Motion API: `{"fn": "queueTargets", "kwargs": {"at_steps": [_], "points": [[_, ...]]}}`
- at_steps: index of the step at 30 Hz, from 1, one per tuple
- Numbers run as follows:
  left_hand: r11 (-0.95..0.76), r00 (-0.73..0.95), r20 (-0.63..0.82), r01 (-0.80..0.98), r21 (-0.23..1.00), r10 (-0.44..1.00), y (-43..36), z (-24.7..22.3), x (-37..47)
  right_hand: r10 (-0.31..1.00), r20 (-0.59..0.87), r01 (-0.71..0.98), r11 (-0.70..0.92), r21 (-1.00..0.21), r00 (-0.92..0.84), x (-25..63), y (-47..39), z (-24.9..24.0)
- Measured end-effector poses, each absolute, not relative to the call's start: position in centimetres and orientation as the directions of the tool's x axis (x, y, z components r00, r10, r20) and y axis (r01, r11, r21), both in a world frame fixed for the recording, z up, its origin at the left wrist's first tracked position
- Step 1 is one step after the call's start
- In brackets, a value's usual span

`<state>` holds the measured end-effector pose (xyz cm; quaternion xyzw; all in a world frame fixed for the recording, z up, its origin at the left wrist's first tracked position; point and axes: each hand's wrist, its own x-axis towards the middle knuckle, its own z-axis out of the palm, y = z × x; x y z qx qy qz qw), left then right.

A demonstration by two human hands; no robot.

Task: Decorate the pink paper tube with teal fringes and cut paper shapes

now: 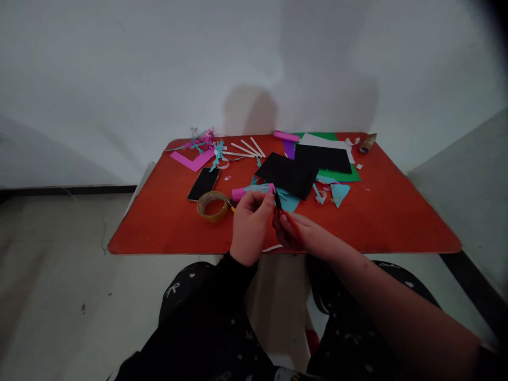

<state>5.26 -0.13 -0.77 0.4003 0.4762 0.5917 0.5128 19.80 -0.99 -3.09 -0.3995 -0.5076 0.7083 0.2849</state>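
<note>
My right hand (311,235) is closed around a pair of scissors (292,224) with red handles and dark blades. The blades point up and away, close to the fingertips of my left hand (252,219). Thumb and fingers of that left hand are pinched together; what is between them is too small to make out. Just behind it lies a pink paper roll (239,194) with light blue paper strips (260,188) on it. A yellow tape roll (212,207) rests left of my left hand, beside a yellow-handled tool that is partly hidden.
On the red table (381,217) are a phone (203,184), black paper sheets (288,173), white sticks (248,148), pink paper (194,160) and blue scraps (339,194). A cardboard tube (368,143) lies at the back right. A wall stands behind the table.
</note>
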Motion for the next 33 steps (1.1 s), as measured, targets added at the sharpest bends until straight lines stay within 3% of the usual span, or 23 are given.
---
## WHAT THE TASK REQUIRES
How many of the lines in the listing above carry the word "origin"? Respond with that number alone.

## SOLVED EXERCISE
2